American politician (1866–1951)

Delsworth Mote Buckingham (August 22, 1866 – October 14, 1951) was an American politician. He served one term in the Delaware House of Representatives from 1927 to 1929 during the 104th Delaware General Assembly.

==Biography==
Buckingham was born in Hockessin, Delaware, on August 22, 1866, as one of three children born to Sarah (Mote) and Richard Gilpin Buckingham. Few details are known about his early life, except that he worked as a paperhanger and painter. In September 1896, Buckingham married his first wife, Etta Stone, but they separated shortly afterwards. Within four years of his marriage with Stone, Buckingham had remarried to Minnie Ament. They later divorced and Buckingham married Adeline Klair, whom he remained married to until his death.

Buckingham was an active member of several fraternal groups, being first elected assistant secretary of the Newark Lodge at the age of 19. He later served positions in the Independent Order of Red Men, the Odd Fellows, the Armstrong Lodge of Free and Accepted Masons, and the Loyal Order of Moose.

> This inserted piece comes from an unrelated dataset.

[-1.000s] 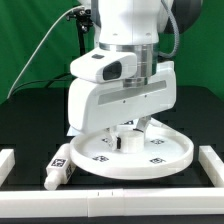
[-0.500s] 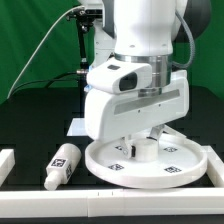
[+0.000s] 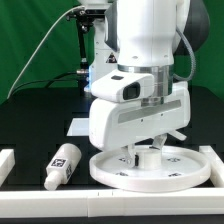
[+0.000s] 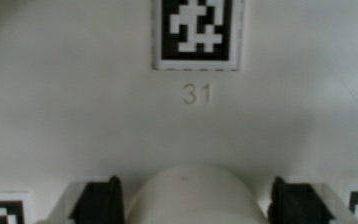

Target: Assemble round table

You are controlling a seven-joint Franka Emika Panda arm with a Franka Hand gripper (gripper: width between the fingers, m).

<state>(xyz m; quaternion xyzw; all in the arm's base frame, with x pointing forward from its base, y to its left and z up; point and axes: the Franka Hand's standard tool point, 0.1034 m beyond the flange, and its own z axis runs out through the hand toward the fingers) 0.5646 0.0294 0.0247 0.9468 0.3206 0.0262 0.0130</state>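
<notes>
The large round disc [image 3: 120, 172] lies flat on the black table, right of centre in the exterior view. My gripper [image 3: 150, 155] stands straight down over its middle. In the wrist view the gripper [image 4: 190, 200] has its black fingers [image 4: 101, 200] close against both sides of a rounded white hub [image 4: 197, 190] that rises from the disc [image 4: 87, 110], beside a square tag numbered 31 [image 4: 197, 35]. The short thick leg [image 3: 62, 165] lies on its side to the exterior view's left of the disc. The cross-shaped foot piece is out of view.
White border rails lie at the exterior view's left [image 3: 5, 165] and right [image 3: 214, 160] edges of the table. The marker board [image 3: 78, 127] lies behind the arm. A dark stand with cables [image 3: 92, 40] rises at the back before a green curtain.
The gripper and the round disc have slid together toward the exterior view's right and a little nearer. The leg has stayed where it lay.
</notes>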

Buckingham was a devout Presbyterian and served as a parishioner at the Red Clay Creek Presbyterian Church for about 30 years, in addition to managing a local Sunday school.

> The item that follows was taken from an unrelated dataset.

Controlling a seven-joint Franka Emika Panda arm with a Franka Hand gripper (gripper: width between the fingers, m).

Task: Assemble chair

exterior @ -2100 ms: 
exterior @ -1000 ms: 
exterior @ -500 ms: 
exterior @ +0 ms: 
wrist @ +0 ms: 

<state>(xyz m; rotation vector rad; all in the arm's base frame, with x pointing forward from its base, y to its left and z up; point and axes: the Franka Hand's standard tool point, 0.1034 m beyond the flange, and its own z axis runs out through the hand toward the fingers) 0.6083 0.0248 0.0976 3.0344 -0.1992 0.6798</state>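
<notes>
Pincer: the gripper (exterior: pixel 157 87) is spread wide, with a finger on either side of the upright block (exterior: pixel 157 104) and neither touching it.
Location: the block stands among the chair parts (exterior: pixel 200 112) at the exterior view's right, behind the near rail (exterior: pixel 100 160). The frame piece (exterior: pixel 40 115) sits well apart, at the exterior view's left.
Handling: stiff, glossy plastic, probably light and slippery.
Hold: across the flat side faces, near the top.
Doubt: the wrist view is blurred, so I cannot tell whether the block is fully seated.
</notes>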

Buckingham ran for the Delaware House of Representatives in 1926, winning one of the New Castle County seats despite having no prior political experience. He ran as a Republican and defeated his opponent, the Democrat Lewis Dickey, 879 votes to 506. He began his term in January 1927 and served as chairman of the committee of Charities and Public Health, while also being a member of the committees on Public Highways, Temperance, Elections, Education, and the Judiciary.

After his term expired, Buckingham continued to live in New Castle, and was reelected superintendent of the Sunday school at Red Clay Creek Presbyterian Church for the ninth straight year in 1934. Near the end of his life, Buckingham suffered from heart issues, and he died as a result of a heart attack at his home on October 14, 1951, aged 85.